• _Work order_:
Would you please copy each line of the data in which the string "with" occurs?

• _Data below_:

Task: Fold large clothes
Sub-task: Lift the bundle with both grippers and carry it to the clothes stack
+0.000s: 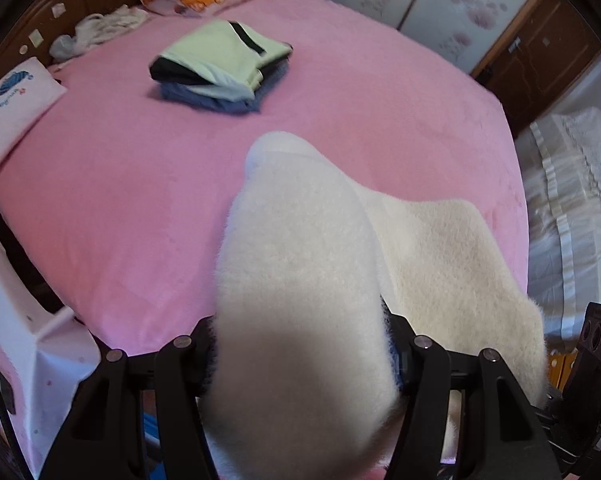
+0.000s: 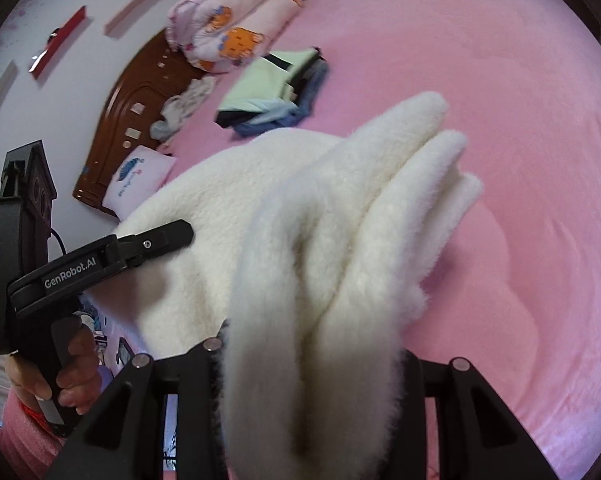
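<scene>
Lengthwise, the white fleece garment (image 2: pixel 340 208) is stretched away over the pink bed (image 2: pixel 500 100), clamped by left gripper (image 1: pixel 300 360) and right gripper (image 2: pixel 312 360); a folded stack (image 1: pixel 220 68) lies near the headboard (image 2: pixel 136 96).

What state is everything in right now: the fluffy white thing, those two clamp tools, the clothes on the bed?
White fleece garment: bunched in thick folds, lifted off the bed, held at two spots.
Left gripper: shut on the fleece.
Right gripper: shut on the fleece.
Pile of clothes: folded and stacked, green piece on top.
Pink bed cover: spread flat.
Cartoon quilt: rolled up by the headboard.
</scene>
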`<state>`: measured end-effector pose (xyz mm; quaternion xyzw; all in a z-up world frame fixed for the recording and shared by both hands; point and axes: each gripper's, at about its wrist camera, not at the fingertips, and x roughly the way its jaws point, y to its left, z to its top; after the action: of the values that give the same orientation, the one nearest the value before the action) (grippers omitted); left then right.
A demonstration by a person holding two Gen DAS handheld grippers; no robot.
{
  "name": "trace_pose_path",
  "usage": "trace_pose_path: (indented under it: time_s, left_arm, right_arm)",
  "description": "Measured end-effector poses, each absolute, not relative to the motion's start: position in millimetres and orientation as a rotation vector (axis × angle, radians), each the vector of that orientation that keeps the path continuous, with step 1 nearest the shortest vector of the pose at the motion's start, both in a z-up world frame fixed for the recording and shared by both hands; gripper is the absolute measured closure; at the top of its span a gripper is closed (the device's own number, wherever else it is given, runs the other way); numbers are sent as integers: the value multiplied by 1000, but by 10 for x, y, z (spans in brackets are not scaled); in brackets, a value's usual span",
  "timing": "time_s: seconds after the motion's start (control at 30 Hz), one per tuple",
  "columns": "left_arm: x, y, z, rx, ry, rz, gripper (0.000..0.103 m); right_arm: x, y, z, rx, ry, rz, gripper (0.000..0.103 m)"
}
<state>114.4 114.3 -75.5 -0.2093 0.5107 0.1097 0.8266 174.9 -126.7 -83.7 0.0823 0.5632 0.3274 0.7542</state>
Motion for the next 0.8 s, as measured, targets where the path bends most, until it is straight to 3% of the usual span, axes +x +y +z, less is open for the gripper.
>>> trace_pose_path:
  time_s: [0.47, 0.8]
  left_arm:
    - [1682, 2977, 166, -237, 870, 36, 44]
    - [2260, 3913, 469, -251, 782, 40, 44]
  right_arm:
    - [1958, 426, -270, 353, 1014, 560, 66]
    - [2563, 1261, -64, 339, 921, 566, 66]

• _Reply_:
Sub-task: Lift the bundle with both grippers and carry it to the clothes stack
  "description": "Measured end-effector poses, each absolute, not relative to the motion's start: position in millimetres and orientation as a rotation vector (axis × angle, radians), each the vector of that orientation that keeps the path continuous, with step 1 nearest the shortest vector of the pose at the motion's start, both in a z-up world frame fixed for the recording and shared by both hands; gripper is the absolute measured closure; at the top of its span a gripper is closed (the device's own number, wherever else it is given, runs the other way); numbers are sent as integers: the value multiplied by 1000, but by 10 for x, y, z (spans in brackets are not scaled); in brackets, a value's usual span",

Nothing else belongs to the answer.